(WHAT TO DO):
The first line of the listing opens the range and the line with "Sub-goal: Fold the" closes it; repeat those lines and all between them word for word, leaving out the pictures.

━━━━━━━━━━━━━━━━━━━━

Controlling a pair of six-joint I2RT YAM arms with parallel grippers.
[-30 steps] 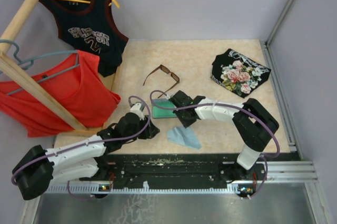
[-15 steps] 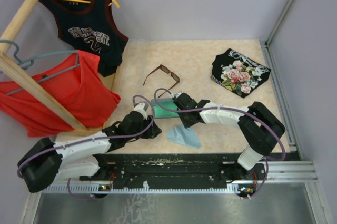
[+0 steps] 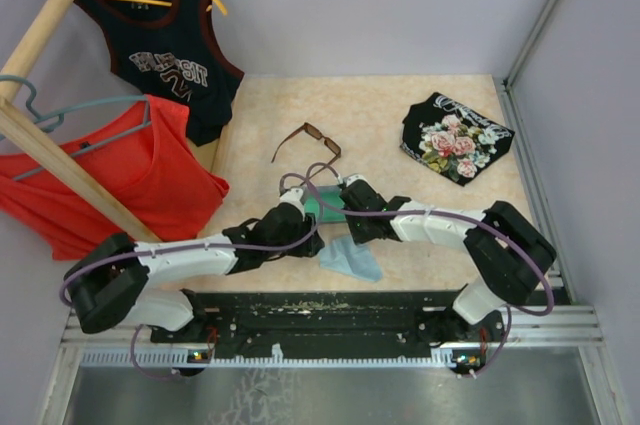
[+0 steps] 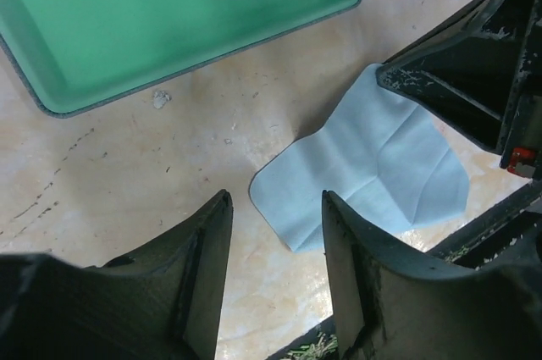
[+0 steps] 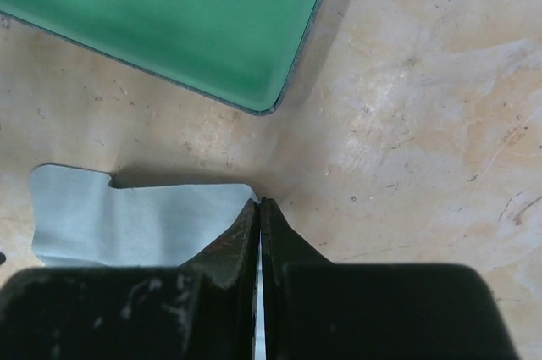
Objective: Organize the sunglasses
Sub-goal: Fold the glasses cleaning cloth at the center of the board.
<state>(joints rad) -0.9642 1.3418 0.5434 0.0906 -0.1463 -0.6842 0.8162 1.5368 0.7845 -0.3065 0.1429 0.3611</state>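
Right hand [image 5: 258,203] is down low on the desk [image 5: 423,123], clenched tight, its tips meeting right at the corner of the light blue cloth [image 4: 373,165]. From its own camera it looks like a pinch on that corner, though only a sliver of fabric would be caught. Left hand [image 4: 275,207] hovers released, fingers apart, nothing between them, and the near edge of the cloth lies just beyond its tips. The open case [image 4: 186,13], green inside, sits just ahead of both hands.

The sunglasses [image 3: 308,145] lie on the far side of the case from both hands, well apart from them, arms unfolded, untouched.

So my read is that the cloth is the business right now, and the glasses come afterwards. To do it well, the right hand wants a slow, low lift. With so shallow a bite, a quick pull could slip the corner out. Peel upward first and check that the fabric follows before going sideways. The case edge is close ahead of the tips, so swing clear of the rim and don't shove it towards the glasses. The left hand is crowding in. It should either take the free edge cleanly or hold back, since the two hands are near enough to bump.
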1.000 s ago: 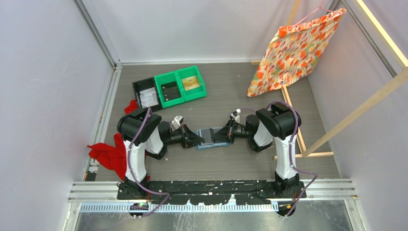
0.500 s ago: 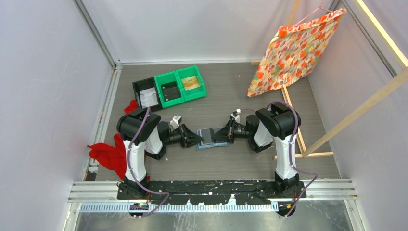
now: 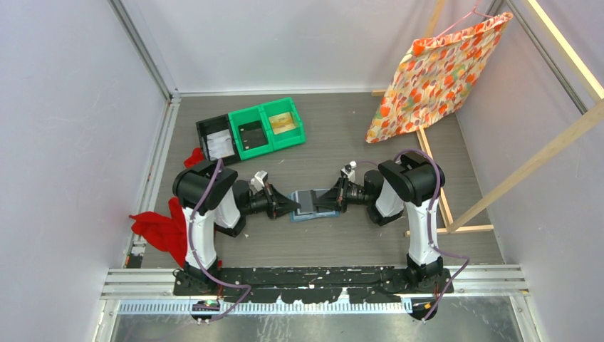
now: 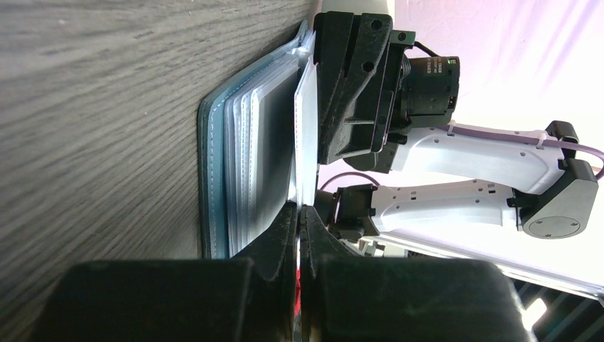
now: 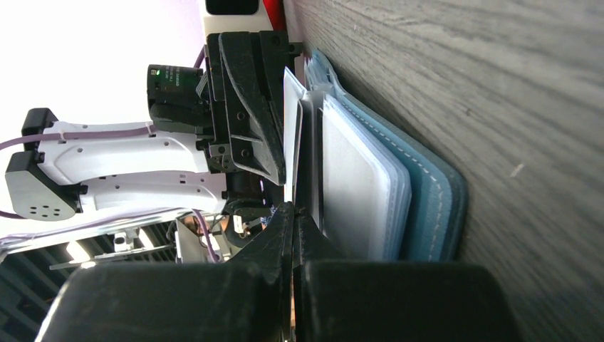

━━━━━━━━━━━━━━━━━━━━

(RESPONSE BELOW):
Controlling a pair of six-joint I2RT YAM arms with parallel grippers.
[-30 steps] 
[-15 steps] 
[+0 steps] 
[+0 steps] 
[+0 steps] 
Objective: Organize the sunglasses
Sub-goal: Fold the glasses cleaning cloth at the center of the board.

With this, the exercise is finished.